Material for the task below:

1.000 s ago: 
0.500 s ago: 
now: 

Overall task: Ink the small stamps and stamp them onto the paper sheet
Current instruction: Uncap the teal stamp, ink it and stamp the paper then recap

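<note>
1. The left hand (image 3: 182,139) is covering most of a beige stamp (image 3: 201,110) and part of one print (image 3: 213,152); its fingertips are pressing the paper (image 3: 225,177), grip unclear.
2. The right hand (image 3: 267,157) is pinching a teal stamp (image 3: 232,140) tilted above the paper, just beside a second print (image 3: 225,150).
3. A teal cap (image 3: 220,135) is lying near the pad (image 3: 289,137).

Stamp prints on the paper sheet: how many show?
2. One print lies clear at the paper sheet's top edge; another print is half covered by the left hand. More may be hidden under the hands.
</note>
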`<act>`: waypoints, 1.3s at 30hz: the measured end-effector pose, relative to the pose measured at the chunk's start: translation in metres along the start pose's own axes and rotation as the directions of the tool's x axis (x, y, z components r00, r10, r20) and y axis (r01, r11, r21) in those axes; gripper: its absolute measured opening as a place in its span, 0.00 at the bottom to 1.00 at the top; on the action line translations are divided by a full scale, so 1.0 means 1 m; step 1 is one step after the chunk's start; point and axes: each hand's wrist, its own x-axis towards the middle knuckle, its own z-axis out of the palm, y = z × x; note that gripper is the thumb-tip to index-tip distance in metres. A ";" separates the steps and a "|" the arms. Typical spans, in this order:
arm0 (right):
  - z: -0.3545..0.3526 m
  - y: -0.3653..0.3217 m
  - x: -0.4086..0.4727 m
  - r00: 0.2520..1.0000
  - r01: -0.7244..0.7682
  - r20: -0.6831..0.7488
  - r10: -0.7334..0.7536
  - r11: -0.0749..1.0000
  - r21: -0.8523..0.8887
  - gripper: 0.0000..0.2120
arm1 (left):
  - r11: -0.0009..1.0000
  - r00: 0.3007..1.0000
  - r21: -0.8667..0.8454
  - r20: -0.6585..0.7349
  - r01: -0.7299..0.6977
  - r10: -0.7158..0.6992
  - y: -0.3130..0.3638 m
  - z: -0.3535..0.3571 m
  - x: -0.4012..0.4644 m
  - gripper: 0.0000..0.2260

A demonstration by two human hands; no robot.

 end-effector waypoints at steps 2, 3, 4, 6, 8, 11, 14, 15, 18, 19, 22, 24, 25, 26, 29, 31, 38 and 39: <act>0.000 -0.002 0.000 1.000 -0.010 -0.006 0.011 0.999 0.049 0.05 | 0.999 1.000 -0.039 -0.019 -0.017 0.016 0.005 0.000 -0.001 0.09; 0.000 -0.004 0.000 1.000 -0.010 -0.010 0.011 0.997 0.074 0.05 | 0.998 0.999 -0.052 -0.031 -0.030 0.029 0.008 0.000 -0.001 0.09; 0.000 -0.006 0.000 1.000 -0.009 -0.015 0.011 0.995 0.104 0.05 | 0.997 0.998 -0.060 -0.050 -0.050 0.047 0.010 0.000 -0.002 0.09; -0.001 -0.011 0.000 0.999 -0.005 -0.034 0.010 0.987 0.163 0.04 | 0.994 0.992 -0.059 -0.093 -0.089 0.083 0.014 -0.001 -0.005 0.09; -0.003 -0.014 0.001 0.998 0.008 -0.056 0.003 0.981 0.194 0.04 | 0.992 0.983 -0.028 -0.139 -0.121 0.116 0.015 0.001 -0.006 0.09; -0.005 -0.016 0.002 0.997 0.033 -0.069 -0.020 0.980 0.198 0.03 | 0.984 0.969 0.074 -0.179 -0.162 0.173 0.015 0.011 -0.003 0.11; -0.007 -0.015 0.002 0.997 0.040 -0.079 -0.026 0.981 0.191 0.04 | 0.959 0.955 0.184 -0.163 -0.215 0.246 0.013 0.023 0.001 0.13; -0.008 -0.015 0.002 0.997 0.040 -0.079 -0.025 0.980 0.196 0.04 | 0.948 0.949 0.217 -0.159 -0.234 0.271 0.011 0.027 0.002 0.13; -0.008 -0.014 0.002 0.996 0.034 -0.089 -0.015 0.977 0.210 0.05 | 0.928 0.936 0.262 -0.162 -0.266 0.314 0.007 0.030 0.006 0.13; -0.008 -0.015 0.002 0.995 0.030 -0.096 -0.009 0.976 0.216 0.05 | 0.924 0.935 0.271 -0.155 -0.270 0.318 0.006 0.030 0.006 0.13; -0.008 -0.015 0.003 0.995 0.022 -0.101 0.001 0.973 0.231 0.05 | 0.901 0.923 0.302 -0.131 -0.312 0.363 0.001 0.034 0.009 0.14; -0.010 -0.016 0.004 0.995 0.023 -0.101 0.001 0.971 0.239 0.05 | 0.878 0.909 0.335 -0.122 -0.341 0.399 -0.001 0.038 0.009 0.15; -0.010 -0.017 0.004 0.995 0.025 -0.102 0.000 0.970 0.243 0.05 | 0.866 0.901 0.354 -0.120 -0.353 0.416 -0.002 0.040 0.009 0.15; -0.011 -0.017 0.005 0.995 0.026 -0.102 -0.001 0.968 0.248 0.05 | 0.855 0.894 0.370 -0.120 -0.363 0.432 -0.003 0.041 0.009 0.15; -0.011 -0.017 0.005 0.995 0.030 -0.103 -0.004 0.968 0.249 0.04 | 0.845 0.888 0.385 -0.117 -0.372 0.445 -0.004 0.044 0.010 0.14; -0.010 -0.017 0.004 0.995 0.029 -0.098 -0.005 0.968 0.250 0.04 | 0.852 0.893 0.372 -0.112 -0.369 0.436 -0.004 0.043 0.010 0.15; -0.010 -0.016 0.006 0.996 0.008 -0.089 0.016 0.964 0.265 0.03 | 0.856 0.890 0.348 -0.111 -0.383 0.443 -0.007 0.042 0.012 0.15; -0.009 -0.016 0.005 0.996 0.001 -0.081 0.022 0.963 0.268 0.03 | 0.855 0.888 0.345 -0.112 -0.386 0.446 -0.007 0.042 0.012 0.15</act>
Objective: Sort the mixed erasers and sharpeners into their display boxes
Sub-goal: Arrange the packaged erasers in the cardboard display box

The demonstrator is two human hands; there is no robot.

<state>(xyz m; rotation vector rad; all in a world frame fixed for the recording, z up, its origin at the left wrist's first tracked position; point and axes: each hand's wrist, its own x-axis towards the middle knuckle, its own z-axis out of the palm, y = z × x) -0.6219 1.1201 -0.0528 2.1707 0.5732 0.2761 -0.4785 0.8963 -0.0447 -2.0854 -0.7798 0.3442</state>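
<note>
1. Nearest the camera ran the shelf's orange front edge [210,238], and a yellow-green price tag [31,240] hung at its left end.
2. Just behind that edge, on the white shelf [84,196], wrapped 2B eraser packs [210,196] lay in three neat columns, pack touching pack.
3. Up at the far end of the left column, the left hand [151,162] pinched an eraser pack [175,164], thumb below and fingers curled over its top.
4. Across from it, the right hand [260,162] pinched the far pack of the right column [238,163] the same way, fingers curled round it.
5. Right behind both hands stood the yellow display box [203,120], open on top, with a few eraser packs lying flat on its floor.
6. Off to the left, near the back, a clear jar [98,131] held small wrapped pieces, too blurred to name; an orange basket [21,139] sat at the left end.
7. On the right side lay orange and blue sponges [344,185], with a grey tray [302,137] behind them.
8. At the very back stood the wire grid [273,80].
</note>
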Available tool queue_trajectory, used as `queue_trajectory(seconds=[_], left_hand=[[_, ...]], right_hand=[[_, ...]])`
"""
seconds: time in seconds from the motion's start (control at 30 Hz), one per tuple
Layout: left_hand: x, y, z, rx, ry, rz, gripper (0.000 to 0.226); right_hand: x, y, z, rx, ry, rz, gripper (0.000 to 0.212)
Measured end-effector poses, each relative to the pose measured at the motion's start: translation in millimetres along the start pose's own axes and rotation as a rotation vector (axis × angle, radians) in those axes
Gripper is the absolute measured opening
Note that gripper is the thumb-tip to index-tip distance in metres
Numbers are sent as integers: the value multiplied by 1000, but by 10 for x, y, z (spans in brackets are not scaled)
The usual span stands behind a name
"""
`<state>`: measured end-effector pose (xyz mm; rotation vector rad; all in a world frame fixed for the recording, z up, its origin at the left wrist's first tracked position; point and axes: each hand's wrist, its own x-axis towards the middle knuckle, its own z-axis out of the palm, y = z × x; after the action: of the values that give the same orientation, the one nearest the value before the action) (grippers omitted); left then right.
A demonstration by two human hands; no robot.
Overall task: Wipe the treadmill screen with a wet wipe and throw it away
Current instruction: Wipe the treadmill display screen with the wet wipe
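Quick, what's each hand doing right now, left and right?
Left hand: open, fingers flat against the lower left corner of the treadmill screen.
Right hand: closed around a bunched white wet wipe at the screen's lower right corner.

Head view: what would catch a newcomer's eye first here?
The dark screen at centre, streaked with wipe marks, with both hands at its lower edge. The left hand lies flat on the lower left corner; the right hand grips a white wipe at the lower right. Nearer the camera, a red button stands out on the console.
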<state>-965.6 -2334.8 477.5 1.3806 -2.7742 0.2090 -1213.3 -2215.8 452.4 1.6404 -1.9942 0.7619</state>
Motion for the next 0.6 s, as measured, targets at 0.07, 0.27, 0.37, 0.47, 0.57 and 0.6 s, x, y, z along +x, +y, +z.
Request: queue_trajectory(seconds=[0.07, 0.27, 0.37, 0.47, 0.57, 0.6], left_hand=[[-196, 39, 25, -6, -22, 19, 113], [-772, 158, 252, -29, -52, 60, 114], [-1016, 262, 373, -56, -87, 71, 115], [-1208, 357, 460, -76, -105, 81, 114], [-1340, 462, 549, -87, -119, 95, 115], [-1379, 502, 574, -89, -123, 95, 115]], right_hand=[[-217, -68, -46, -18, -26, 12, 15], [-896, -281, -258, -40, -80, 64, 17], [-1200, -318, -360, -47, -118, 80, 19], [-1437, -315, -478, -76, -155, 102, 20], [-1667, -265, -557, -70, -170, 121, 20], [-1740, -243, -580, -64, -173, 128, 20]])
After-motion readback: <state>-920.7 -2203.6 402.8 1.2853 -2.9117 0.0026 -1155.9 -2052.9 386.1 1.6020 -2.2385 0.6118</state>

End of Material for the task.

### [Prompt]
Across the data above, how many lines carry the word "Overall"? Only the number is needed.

### [Solution to this task]
2